What's needed is the listing below, repeated word for word with no pictures.
▼
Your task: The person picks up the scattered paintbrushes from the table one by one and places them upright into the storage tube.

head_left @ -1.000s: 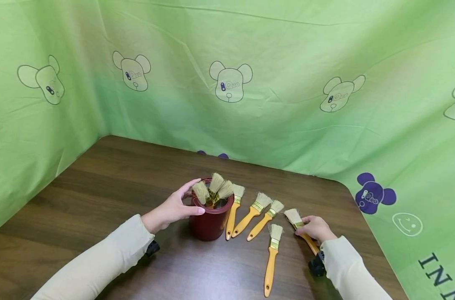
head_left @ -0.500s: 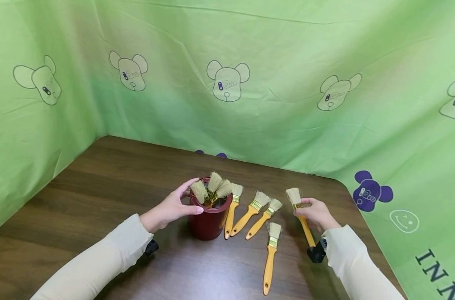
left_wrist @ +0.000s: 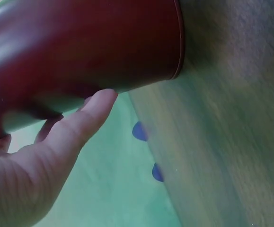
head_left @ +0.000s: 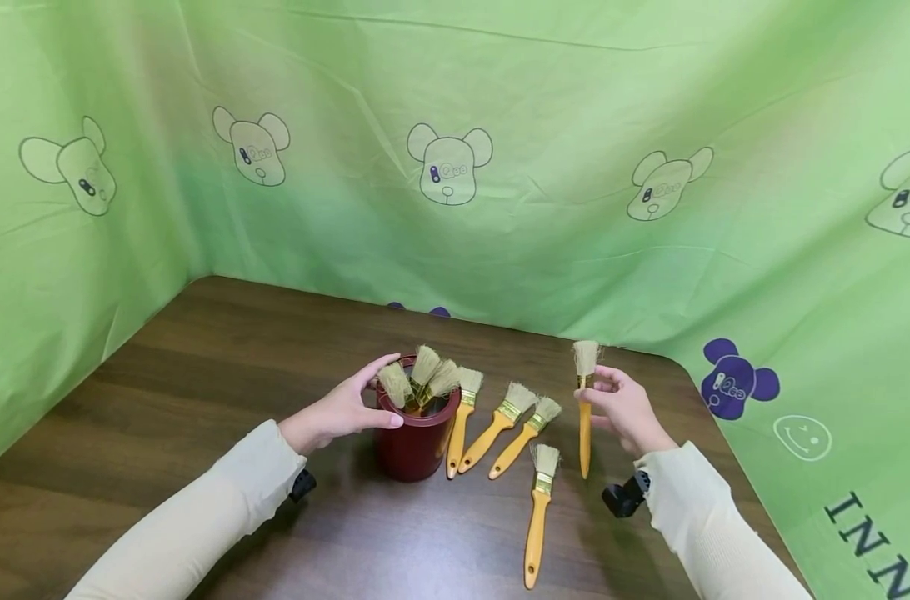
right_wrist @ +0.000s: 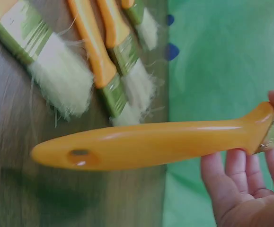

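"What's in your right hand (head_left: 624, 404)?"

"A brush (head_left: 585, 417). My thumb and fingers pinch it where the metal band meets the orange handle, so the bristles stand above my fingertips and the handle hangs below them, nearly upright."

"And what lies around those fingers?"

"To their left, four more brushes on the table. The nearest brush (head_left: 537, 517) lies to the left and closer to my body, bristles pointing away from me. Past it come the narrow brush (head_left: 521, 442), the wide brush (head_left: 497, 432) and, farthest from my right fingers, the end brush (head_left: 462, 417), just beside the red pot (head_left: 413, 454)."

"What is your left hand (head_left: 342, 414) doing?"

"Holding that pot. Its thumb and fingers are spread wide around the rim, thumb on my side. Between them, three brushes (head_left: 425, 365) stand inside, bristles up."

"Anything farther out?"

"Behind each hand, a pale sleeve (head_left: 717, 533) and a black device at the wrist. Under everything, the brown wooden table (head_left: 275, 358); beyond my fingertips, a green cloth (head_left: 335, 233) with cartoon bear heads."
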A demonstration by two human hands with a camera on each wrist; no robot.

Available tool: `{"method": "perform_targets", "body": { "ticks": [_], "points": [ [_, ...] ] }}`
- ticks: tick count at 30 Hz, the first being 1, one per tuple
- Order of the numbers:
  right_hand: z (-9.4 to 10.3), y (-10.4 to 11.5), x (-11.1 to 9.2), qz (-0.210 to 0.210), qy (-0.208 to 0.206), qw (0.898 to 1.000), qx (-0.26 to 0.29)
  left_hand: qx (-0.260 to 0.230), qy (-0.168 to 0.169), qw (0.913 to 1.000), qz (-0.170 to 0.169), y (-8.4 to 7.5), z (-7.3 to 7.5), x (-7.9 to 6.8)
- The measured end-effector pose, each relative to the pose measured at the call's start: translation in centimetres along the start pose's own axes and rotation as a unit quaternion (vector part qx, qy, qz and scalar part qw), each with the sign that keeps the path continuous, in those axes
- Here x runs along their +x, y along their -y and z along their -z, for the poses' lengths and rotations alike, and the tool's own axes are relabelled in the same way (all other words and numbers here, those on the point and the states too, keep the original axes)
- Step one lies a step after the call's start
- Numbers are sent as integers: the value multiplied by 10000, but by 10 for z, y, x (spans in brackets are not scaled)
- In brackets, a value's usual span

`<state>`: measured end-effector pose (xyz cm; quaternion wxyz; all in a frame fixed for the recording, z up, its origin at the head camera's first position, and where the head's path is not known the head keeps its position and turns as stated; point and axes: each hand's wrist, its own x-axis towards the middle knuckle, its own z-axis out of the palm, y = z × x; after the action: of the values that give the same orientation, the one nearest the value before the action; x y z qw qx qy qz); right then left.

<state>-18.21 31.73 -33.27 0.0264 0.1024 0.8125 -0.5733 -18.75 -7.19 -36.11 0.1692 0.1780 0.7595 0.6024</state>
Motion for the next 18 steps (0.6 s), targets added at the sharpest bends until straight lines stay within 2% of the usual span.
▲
[Answer box]
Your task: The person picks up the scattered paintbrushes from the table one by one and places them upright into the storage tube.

head_left @ -1.000s: 
head_left @ -0.500s: 
left_wrist @ +0.000s: 
head_left @ +0.000s: 
right_wrist @ +0.000s: 

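"What's in your right hand (head_left: 624, 404)?"

"A brush (head_left: 585, 417). My thumb and fingers pinch it where the metal band meets the orange handle, so the bristles stand above my fingertips and the handle hangs below them, nearly upright."

"And what lies around those fingers?"

"To their left, four more brushes on the table. The nearest brush (head_left: 537, 517) lies to the left and closer to my body, bristles pointing away from me. Past it come the narrow brush (head_left: 521, 442), the wide brush (head_left: 497, 432) and, farthest from my right fingers, the end brush (head_left: 462, 417), just beside the red pot (head_left: 413, 454)."

"What is your left hand (head_left: 342, 414) doing?"

"Holding that pot. Its thumb and fingers are spread wide around the rim, thumb on my side. Between them, three brushes (head_left: 425, 365) stand inside, bristles up."

"Anything farther out?"

"Behind each hand, a pale sleeve (head_left: 717, 533) and a black device at the wrist. Under everything, the brown wooden table (head_left: 275, 358); beyond my fingertips, a green cloth (head_left: 335, 233) with cartoon bear heads."
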A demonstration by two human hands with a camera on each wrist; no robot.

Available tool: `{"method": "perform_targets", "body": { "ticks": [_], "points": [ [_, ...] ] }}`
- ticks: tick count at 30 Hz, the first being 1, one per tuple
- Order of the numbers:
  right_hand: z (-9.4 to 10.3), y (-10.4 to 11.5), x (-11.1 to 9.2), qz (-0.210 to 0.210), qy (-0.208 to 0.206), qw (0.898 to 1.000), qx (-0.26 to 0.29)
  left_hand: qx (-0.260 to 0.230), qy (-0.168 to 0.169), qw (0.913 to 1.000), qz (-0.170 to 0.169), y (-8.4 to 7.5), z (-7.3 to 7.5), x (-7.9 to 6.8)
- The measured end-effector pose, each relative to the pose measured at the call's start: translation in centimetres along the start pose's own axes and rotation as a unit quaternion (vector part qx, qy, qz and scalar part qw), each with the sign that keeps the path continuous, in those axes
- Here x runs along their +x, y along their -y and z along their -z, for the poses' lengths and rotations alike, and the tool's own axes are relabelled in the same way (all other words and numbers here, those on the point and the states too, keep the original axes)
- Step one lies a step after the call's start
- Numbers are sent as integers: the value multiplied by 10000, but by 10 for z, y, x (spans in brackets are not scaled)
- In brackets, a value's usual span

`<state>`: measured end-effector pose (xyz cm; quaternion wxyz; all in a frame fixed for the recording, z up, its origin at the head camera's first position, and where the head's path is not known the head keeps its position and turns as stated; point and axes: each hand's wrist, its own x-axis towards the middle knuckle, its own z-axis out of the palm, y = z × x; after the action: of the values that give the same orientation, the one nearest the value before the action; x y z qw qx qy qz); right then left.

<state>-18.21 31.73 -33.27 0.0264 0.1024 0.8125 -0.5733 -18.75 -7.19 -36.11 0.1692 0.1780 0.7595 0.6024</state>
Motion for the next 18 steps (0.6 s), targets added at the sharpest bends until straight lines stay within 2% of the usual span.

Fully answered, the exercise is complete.